Jerrik ne leur ressemblait pas. Il ne prenait aucun plaisir particulier à tuer, mais il n’hésitait jamais à le faire. Pour lui, c’était une corvée comme une autre. Regarder Pearson et Swallow « travailler » l’ennuyait, et les cris l’empêchaient de dormir. Jerrik approchait de la cinquantaine. Il estimait qu’il était temps de se ranger et d’élever des enfants. Il avait repéré une ferme à Rivervale, et la jeune veuve qui la possédait. Avec les pièces de Barta qu’il recevrait pour l’Homme de Jérusalem, il se ferait faire des vêtements de laine et la courtiserait. Elle serait obligée de le prendre au sérieux, car il appartiendrait au Comité…

Le trio suivit la piste de Shannow dans la forêt de conifères. Le crépuscule approchait quand ils repérèrent son feu de camp.

Ils descendirent de cheval et attachèrent leurs bêtes. Puis ils rampèrent dans le sous-bois, s’approchant du petit foyer. À cinquante pieds du feu, Jerrik vit la silhouette de l’Homme de Jérusalem, assis contre un arbre, le chapeau à large bord cachant son visage.

— Parfait, murmura Jerrik. Reste assis à réfléchir !

Il s’accroupit, arma son fusil et fit signe à Pearson et à Swallow d’encercler la cible, prêts à foncer sur le camp quand Jerrik aurait tiré le coup fatal. Les deux hommes disparurent au milieu des arbres.

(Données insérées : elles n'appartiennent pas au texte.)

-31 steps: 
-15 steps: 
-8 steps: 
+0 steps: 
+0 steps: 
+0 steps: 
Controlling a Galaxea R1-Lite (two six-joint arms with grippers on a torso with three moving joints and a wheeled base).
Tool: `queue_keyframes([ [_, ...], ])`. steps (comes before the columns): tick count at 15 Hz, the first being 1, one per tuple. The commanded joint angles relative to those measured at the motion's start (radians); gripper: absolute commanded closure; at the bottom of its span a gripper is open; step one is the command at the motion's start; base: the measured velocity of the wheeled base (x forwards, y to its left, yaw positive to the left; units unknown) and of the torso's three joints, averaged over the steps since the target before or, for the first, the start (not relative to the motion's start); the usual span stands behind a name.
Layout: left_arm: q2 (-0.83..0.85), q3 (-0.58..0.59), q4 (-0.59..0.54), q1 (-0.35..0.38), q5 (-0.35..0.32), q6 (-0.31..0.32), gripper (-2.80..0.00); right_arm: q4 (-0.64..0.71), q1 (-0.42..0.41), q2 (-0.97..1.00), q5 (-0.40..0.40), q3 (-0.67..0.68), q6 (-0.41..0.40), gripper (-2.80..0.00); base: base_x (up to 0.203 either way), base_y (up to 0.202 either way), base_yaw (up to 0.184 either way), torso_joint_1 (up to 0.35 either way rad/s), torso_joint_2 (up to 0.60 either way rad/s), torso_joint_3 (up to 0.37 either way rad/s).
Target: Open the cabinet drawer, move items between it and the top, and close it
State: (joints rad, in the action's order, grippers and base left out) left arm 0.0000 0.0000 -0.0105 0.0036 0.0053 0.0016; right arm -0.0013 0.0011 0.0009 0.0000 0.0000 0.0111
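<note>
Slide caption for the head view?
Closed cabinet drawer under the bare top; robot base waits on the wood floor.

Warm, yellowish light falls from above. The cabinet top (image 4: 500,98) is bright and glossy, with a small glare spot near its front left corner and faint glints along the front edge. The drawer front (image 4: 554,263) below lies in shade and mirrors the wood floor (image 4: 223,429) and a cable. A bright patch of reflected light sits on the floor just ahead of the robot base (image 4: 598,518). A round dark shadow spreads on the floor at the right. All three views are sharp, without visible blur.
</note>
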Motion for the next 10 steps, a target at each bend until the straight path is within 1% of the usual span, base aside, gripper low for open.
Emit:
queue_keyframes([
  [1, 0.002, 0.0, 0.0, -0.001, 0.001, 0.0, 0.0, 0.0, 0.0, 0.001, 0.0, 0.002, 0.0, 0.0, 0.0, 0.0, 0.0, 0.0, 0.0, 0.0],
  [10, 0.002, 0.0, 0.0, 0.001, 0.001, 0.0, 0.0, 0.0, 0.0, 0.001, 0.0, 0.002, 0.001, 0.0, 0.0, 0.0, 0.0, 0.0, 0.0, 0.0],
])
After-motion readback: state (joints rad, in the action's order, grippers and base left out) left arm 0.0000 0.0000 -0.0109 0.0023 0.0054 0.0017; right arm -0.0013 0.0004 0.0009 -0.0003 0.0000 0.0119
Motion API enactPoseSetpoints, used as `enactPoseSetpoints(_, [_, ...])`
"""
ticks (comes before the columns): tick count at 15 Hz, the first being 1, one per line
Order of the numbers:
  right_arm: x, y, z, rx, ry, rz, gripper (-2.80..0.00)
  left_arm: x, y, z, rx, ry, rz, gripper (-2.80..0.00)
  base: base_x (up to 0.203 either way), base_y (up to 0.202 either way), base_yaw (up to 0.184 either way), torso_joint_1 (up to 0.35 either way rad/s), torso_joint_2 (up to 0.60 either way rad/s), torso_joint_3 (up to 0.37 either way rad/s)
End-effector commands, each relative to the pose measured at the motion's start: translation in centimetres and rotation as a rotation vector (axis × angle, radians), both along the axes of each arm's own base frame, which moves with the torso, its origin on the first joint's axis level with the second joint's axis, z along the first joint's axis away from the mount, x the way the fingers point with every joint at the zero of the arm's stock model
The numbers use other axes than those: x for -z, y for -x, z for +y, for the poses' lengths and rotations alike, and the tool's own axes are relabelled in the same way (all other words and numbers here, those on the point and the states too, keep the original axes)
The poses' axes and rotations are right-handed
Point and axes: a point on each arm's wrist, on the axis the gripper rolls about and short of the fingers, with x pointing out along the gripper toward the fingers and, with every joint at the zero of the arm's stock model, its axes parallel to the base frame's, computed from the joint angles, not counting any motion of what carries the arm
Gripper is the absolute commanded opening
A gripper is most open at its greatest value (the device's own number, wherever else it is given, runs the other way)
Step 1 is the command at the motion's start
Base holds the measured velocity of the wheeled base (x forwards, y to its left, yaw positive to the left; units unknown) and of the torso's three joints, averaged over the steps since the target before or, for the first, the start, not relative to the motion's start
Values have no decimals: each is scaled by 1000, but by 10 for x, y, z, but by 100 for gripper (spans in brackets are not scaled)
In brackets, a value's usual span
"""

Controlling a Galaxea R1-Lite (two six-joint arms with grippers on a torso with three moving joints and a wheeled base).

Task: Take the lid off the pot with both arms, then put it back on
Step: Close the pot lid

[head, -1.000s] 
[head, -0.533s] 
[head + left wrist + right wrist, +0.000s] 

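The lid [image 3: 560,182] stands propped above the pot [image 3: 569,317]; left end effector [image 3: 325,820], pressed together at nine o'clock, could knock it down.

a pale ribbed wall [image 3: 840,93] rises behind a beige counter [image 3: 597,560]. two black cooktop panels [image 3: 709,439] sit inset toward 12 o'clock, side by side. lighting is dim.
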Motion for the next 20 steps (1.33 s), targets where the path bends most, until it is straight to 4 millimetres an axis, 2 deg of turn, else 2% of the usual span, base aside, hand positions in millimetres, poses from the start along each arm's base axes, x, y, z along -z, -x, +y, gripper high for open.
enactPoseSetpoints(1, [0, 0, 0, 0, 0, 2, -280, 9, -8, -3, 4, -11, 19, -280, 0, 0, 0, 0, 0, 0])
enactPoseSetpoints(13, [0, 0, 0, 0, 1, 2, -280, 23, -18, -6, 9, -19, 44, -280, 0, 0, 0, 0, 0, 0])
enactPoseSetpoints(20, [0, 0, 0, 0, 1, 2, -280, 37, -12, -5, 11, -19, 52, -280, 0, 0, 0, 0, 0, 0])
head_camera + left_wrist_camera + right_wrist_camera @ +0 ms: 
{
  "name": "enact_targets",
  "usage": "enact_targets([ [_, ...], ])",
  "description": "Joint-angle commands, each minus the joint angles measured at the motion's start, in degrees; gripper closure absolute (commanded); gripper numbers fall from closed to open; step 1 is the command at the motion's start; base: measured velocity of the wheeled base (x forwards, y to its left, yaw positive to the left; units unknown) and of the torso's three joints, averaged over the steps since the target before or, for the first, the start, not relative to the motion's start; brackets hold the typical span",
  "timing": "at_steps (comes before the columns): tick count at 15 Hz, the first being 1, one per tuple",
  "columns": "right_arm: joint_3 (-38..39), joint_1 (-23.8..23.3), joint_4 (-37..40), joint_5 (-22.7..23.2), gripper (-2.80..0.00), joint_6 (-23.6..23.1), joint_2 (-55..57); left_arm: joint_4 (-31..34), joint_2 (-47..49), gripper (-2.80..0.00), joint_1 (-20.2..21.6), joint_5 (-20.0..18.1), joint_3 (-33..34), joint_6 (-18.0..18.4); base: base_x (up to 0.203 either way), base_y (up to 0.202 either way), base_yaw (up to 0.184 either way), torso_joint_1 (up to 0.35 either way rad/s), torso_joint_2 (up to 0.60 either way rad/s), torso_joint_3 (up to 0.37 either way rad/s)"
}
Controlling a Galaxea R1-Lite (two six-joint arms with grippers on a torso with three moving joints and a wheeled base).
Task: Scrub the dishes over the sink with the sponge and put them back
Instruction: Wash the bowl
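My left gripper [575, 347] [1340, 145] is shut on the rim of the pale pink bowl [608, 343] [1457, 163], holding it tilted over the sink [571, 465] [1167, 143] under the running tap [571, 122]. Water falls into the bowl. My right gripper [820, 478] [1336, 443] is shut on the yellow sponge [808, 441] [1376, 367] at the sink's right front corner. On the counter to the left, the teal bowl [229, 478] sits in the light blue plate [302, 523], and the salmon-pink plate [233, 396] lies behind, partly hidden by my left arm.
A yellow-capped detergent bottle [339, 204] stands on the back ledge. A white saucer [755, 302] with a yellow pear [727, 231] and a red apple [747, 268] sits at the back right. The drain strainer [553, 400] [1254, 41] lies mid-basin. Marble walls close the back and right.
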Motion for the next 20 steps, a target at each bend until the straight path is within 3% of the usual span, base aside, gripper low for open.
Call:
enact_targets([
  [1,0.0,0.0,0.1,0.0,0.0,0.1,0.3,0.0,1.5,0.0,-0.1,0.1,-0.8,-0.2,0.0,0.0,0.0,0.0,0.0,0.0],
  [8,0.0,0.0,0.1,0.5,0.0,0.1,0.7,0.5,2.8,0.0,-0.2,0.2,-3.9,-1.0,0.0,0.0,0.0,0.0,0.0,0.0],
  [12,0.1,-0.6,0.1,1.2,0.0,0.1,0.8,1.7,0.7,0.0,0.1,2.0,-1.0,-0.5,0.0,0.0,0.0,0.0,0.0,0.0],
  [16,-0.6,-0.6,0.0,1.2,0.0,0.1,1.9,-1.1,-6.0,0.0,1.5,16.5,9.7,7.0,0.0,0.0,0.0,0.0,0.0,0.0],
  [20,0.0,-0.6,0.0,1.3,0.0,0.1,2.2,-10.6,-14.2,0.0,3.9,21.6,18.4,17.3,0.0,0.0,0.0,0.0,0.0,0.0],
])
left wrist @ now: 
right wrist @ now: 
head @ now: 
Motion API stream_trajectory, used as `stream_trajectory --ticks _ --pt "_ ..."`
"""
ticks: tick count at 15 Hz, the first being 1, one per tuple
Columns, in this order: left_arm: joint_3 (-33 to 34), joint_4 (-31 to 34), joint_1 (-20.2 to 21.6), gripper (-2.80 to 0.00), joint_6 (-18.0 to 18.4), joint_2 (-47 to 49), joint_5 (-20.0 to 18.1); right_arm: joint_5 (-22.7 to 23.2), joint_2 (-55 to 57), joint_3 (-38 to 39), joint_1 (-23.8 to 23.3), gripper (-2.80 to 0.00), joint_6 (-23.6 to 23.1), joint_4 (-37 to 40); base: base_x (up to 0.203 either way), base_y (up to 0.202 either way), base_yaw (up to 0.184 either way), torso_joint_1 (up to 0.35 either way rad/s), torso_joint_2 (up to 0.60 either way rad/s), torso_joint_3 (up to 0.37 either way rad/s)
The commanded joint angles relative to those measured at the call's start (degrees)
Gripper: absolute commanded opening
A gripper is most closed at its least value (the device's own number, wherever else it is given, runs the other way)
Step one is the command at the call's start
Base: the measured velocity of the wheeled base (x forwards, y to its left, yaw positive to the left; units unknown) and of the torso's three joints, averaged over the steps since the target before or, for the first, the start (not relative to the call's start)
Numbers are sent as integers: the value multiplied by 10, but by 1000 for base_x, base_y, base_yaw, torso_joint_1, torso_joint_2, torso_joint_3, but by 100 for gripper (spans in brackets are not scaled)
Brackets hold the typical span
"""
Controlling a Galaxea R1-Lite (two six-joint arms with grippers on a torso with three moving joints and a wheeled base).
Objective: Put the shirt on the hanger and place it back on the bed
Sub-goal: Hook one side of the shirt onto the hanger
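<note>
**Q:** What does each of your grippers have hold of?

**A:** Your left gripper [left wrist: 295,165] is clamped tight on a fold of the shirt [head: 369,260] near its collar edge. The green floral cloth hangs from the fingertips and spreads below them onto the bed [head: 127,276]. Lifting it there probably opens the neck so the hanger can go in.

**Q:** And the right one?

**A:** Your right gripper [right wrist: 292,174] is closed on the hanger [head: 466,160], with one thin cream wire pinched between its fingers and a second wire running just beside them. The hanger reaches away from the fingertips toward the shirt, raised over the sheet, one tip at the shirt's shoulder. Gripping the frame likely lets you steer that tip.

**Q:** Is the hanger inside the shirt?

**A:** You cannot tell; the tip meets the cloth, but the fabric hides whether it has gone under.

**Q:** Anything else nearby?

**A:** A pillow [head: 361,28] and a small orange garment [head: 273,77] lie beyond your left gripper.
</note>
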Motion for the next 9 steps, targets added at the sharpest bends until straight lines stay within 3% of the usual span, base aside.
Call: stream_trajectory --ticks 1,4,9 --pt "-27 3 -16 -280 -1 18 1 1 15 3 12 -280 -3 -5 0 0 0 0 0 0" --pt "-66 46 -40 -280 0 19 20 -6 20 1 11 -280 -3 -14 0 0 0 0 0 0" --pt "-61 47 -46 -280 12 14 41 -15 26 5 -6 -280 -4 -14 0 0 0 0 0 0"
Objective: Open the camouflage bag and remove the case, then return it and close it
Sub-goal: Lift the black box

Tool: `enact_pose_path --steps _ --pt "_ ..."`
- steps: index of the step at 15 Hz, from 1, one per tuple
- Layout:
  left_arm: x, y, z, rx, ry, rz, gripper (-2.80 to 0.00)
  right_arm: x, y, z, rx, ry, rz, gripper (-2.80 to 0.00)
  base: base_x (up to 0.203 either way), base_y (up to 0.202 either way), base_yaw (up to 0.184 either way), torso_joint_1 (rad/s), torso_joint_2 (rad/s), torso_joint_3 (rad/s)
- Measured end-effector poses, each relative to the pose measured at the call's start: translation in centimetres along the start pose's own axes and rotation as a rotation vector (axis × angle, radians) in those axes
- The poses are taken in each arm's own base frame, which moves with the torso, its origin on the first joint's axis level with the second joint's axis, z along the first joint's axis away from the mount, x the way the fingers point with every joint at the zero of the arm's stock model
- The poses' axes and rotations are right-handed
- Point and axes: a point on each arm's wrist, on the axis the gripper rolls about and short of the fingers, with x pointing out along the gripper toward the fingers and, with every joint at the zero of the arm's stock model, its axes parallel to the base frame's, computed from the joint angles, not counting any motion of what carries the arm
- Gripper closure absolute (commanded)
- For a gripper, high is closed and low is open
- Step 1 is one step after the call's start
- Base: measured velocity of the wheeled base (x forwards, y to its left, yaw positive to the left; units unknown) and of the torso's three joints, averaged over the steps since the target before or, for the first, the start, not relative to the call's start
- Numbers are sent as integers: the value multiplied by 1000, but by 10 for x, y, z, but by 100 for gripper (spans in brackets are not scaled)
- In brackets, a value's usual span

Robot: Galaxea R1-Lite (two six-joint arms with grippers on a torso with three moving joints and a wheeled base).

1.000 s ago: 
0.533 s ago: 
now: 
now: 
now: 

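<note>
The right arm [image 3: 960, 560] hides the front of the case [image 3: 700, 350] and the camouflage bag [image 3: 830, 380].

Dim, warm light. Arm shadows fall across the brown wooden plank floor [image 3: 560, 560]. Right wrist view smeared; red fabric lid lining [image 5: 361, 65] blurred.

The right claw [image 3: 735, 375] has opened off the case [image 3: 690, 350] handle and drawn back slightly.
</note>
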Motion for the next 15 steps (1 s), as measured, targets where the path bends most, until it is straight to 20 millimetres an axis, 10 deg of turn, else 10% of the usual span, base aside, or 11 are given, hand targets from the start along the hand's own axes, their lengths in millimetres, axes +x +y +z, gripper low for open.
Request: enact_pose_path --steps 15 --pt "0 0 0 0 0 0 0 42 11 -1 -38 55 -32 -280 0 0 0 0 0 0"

Jerrik arma le fusil et se prépara à tirer. Il visa la silhouette assise.

Quelque chose de froid se posa sur sa tempe.

Puis sa tête explosa.

Au bruit du coup de feu, Pearson écrasa la détente de son arbalète. Le carreau jaillit dans la clairière, traversant le manteau de Shannow. Swallow sauta par-dessus le feu de camp. Son couteau suivit le carreau de Pearson. Le manteau tomba du buisson, entraînant avec lui le chapeau. Swallow en resta bouche béé. Puis quelque chose le frappa dans le dos. Un trou de la taille d’un poing apparut dans sa poitrine. Il mourut avant de toucher le sol.

Pearson recula. Il courut jusqu’à son poney, le détacha, sauta en selle et lança l’animal au galop. Mais un coup de feu retentit, et Pearson reconnut le bruit d’enfer du fusil de Jerrik.

Le cheval s’écroula, projetant son cavalier dans les airs. Pearson atterrit le dos contre un arbre, fit une roulade et se releva, un couteau à la main.

— Montrez-vous ! cria-t-il.

L’Homme de Jérusalem sortit du bosquet où il s’était caché. Il tenait son fameux revolver à crosse d’ivoire.

— Inutile de me tuer, dit Pearson, les yeux rivés sur l’arme. Je partirai, et je ne reviendrai pas, je vous le promets.

— Qui t’envoie ?

— Fletcher.

— Qui d’autre a-t-il lancé à mes trousses ?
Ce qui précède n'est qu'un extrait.